La etiqueta decide el calor, no el aspecto del polo
| Lo que indica la etiqueta | Ajuste de partida | Precaución |
|---|---|---|
| Plancha tachada | No usar plancha ni probar en una zona oculta | El calor puede causar un cambio irreversible |
| Un punto | Hasta 120 °C, sin vapor | Del revés y con paño si hay brillo, relieve o aplicación |
| Dos puntos | Hasta 160 °C | Evitar presión fuerte y revisar bordados o mezcla de fibras |
| Tres puntos | Hasta 210 °C | Es el máximo permitido, no una temperatura obligatoria |
| Sin etiqueta legible | Empezar bajo, del revés y en una zona discreta | Parar si cambia el color, el tacto o el relieve |
GINETEX insiste en elegir la temperatura por la etiqueta y no solo por la fibra. Dos polos de algodón pueden llevar elastano, un estampado o un acabado distinto. Lacoste, por ejemplo, recomienda calor bajo o medio y planchar del revés sus polos; es una buena referencia, pero la etiqueta de tu prenda sigue mandando.
Orden rápido: cuello, hombros, mangas y cuerpo
- Plancha el polo limpio y seco, salvo que la etiqueta permita trabajarlo ligeramente húmedo. Comprueba que la suela no tenga residuo y haz una prueba del revés si dudas del color.
- Abre el cuello y la tapeta. Pasa la plancha desde las puntas hacia el centro, primero por el reverso y después solo donde aún quede arruga. No marques un doblez que el cuello no traía.
- Encaja un hombro en la punta de la tabla. Alisa con la mano, da una pasada corta y gira para repetir en el otro. Así no aplastas el cuello mientras buscas la sisa.
- Extiende cada manga siguiendo su costura. Si no quieres raya, evita presionar el borde; mueve la tela y trabaja el centro con la punta.
- Plancha el cuerpo por paños. Introduce el polo en la tabla para separar delantero y espalda. Desplázalo alrededor de la tabla y pasa entre los botones sin tocarlos.
- Déjalo enfriar antes de doblar. Revisa el interior de la espalda y la zona bajo el cuello, que son las dos arrugas que suelen reaparecer al colgarlo.
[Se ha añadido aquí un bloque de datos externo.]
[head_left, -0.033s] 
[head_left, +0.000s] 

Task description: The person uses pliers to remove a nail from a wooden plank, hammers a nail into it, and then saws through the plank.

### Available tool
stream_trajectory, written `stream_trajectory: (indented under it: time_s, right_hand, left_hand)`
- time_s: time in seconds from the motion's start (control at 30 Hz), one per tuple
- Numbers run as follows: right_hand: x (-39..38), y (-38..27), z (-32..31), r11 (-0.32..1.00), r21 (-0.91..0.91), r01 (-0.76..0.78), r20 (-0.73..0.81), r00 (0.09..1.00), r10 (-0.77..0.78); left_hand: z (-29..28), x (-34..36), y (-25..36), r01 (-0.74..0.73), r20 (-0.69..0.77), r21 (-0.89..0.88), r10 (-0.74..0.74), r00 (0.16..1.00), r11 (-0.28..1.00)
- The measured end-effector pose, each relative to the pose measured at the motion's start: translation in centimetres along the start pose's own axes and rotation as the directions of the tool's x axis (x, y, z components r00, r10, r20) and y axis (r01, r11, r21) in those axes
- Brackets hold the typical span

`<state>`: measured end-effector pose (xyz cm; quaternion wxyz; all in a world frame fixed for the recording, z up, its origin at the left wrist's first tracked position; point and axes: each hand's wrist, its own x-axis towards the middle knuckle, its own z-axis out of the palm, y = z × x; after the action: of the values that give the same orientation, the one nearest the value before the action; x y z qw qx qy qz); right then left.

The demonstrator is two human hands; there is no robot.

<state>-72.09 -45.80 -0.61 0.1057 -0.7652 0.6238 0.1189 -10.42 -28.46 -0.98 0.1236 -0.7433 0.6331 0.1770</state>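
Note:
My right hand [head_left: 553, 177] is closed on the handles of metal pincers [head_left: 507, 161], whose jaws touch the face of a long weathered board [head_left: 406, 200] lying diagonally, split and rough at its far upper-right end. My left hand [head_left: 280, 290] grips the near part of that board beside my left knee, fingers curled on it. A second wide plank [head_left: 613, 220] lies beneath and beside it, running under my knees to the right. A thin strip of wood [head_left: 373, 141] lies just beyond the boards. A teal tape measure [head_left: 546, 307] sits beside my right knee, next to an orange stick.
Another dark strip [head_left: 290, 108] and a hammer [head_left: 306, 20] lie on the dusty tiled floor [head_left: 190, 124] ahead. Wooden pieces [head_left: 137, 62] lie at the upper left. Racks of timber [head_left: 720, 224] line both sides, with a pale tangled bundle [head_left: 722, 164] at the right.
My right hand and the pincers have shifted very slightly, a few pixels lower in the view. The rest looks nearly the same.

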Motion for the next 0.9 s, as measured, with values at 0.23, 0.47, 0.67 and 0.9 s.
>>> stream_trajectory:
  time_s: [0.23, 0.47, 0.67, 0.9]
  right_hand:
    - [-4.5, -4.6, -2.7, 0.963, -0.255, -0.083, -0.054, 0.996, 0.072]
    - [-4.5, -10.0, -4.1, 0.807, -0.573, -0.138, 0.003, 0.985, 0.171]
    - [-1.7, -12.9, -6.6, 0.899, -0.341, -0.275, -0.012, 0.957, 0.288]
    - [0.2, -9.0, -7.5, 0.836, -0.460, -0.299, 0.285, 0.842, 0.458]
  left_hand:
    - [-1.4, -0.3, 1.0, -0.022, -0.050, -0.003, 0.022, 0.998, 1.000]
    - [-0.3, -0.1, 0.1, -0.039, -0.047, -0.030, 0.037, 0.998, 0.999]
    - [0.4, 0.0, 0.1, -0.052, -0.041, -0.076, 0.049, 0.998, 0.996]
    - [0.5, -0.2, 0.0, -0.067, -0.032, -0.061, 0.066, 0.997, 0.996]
Cuello y tapeta: dónde se estropea un planchado correcto
El cuello se plancha extendido, sin tirar de sus puntas. Si tiene entretela, usa menos presión que en el cuerpo: insistir puede dejar una burbuja o el contorno de la costura. En la tapeta, entra con la punta desde los lados y aparta cada botón con los dedos cuando la suela esté lejos; no arrastres la plancha sobre plástico, nácar o un bordado.
Si aparece una marca blanquecina en un polo oscuro, para. Puede ser brillo por presión, cal del vapor o residuo de la suela. No la tapes con más calor: deja enfriar, identifica qué ha ocurrido y limpia la plancha antes de continuar.
¿Y si no tienes plancha?

Para arrugas leves, cuélgalo nada más terminar el lavado, coloca bien hombros, tapeta y cuello y alisa las costuras con la mano. Si la etiqueta permite humedecerlo, una pulverización muy ligera puede ayudar mientras se seca. Un vaporizador solo es opción si el símbolo y las aplicaciones admiten vapor.
No usaría una plancha de pelo sobre el cuello ni un secador pegado al tejido: no controlas la temperatura de contacto y puedes dejar brillo o quemar una aplicación. Si el polo necesita quedar perfecto y la etiqueta prohíbe planchar, la salida segura es una limpieza profesional.